*WHAT YOU WILL DO*: Skip the pictures and write out, word for word, the lines below from the one with "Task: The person" through the one with "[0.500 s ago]", inclusive.

───── DATA EXTRACT ─────

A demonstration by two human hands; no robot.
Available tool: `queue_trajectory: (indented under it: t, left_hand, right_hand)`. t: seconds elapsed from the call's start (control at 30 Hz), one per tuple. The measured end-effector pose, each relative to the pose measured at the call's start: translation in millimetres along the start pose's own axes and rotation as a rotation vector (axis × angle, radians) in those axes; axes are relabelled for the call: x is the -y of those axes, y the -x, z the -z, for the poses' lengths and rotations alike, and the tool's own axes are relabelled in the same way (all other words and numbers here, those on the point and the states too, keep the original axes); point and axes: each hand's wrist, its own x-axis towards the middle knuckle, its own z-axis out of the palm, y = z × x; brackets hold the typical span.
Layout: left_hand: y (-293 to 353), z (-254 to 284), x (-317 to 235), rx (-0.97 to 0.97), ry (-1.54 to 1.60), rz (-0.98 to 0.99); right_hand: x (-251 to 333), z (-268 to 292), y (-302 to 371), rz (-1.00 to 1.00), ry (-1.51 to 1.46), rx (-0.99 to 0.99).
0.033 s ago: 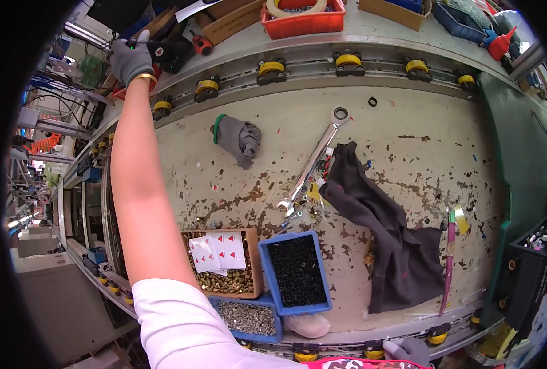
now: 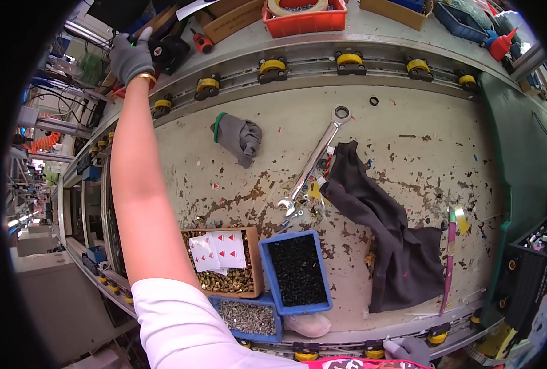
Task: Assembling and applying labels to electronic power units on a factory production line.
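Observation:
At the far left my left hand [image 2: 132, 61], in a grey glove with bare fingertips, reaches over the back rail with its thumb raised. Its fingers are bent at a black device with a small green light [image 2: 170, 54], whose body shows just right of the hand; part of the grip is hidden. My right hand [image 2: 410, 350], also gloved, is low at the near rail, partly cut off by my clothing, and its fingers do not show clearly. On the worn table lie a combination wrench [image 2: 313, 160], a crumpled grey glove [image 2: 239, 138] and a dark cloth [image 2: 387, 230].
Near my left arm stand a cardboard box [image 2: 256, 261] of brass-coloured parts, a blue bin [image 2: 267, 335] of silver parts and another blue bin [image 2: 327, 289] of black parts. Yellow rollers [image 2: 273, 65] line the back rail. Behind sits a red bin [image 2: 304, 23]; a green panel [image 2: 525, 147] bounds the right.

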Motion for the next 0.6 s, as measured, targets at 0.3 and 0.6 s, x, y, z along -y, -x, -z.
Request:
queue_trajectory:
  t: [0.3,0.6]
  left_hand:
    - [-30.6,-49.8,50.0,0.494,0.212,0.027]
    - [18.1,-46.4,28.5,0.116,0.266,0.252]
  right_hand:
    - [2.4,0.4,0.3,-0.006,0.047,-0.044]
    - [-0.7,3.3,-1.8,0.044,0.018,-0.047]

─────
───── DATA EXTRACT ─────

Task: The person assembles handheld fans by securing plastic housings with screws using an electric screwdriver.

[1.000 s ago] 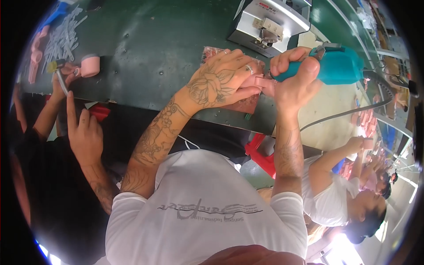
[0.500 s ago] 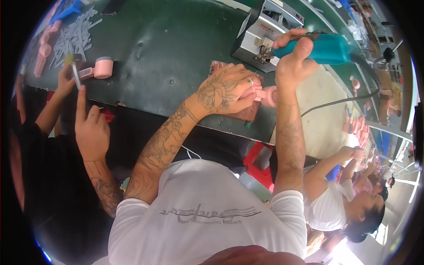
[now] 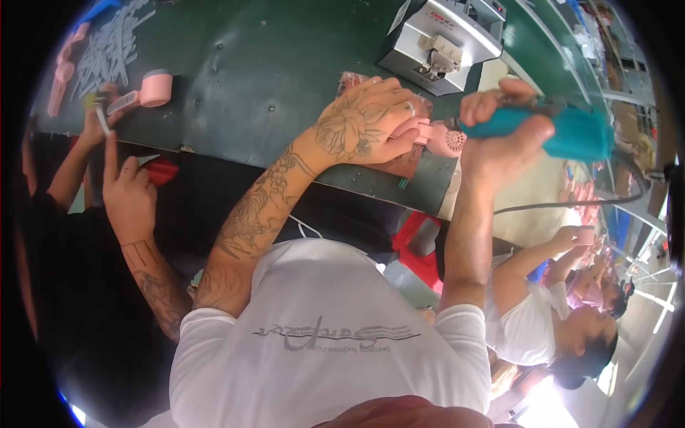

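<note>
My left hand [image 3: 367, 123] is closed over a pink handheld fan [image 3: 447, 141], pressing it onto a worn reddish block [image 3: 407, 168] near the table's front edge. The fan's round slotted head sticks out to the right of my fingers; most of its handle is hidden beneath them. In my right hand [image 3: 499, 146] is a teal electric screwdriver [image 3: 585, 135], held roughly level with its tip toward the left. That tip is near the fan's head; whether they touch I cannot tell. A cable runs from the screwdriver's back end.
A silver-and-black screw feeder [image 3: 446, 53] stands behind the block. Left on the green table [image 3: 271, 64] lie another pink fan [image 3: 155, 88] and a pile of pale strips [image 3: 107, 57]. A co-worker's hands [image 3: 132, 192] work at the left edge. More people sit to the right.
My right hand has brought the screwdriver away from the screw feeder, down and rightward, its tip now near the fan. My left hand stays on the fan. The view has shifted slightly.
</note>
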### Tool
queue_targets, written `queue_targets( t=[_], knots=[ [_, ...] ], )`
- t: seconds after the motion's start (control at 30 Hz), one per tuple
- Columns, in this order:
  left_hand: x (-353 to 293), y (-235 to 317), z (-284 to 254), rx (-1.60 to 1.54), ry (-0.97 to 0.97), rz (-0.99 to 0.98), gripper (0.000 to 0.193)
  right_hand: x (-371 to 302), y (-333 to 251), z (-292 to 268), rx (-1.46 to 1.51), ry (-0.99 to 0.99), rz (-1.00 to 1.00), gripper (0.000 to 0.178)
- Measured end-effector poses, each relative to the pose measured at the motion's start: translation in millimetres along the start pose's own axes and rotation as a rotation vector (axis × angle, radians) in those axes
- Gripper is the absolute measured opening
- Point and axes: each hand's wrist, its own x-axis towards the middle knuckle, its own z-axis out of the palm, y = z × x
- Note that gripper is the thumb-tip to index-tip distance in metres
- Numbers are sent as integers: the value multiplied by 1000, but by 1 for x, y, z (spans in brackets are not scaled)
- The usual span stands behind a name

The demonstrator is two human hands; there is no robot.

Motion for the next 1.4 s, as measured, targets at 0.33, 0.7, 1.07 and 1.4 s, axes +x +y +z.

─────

*FINISHED EXERCISE*:
Task: The person assembles handheld fans by securing plastic housings with screws using an electric screwdriver.

[1.000 s ago] 
[0.500 s ago] 

Nothing else remains in this exercise.